Inside was absolute darkness, and the clammy smell of damp earth and mold. Cait wished she’d brought a flashlight, or one of those headlamp mirrors that spelunkers used, but she’d never dreamed she’d be crawling into a cave. Next time she would.

If there was a next time. That ceiling above her could fall down on her head, and no one on earth would know what had happened to her. This place would be her tomb.

Worth it. She had to know what had happened to Dad. She was willing to risk it.

Mom had been tormented, too. And wherever Mom was now, out there in the great unknown that awaited beyond death, Cait only hoped that she had somehow finally had her questions answered. That they had been answered to her satisfaction. That Mom was safe, content, and at peace, reunited with the man she loved. Cait dared to hope that much.

Dad had left a trail of breadcrumbs in that safety deposit box, and she would by God follow them, if they led her to the depths of hell.

Cait thumbed on her phone for the flashlight function. She shined the weak, watery blue light around. The glow didn’t penetrate far. There was a big, broad chamber in the front that looked like it had been cleared out, even smoothed out. But behind, the cavern stretched much further, and was piled with heaps of rubble, in some places reaching almost to the ceiling.

Ping. There it was again. The beacon showed itself coyly, glowing briefly on the screen from somewhere beneath that crushing mass of rock. Taunting her.

Her heart sank. It looked like she wasn’t going to be find the trace today, or anytime soon. This project had suddenly gotten bigger, more difficult, and more expensive in every way. It would take resources and permission and cooperation and teamwork, and a not inconsiderable budget. She would need heavy equipment, people to run it. And she would need to somehow justify all of that to the powers that be.

All she had was a missing father and a handful of cryptic breadcrumbs.

Nothing worthwhile comes quickly, Dad used to say when he wanted to egg her on. The thought made her laugh. For real, Dad? Fourteen fucking years?

She took a tentative step out into the tumbled boulders, and something huge and heavy hit her in the back. Her flashlight flew—and rocks slammed up to meet her as darkness closed in.

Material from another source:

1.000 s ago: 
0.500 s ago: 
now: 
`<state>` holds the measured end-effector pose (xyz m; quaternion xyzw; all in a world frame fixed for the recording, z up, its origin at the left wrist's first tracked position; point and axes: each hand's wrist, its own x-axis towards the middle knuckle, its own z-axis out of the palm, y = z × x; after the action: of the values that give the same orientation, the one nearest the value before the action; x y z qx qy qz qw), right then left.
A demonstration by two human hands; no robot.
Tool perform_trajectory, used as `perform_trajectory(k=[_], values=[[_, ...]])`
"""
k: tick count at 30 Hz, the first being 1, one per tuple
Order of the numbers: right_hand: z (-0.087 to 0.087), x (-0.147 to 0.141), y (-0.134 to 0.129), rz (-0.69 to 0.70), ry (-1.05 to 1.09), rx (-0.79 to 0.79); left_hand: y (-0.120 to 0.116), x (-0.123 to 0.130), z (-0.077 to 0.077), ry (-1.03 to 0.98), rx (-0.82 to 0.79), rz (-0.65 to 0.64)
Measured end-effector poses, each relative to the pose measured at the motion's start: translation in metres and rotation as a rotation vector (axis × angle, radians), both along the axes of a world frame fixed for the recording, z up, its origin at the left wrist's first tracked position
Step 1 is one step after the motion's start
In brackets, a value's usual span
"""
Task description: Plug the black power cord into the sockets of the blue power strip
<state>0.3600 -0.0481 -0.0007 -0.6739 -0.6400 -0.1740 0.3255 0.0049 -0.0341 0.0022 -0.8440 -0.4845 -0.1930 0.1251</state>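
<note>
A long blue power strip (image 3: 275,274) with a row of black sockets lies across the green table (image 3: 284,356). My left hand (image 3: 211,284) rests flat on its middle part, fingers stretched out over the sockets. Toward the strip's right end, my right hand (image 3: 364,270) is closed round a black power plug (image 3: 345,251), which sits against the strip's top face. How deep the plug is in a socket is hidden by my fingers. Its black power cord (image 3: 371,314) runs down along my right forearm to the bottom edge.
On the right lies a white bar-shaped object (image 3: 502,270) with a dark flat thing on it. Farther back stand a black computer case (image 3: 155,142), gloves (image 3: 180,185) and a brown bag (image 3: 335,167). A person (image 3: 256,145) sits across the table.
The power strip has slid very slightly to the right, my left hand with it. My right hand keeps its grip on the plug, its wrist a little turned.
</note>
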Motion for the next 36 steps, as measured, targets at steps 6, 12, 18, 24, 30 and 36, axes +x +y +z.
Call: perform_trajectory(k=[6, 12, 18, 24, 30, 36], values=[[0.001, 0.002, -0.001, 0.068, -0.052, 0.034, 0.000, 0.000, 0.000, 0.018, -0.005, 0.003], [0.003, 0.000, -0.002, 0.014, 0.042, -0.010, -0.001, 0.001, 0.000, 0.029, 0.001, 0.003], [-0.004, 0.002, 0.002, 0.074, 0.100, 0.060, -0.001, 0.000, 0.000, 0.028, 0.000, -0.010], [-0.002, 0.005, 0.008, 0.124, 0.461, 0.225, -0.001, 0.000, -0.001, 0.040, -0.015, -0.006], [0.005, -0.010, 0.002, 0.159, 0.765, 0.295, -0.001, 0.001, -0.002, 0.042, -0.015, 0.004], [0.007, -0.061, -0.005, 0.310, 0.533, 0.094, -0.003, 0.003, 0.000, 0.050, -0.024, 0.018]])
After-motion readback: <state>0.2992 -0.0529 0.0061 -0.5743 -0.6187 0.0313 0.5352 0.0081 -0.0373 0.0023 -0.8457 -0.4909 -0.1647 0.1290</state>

Her first thought was that the ceiling had fallen in after all. She’d die here in the dark, pinned by massive rocks. Curiosity had killed the cat.

But then that massive rock that pinned her down shifted and flexed. A big, strong hand grabbed her wrists and clamped them behind her back. Another wound through her hair, jerking her head back sharply.

“Who are you?” His voice was a low rasp in her ear. “And what the fuck do you want from this place?”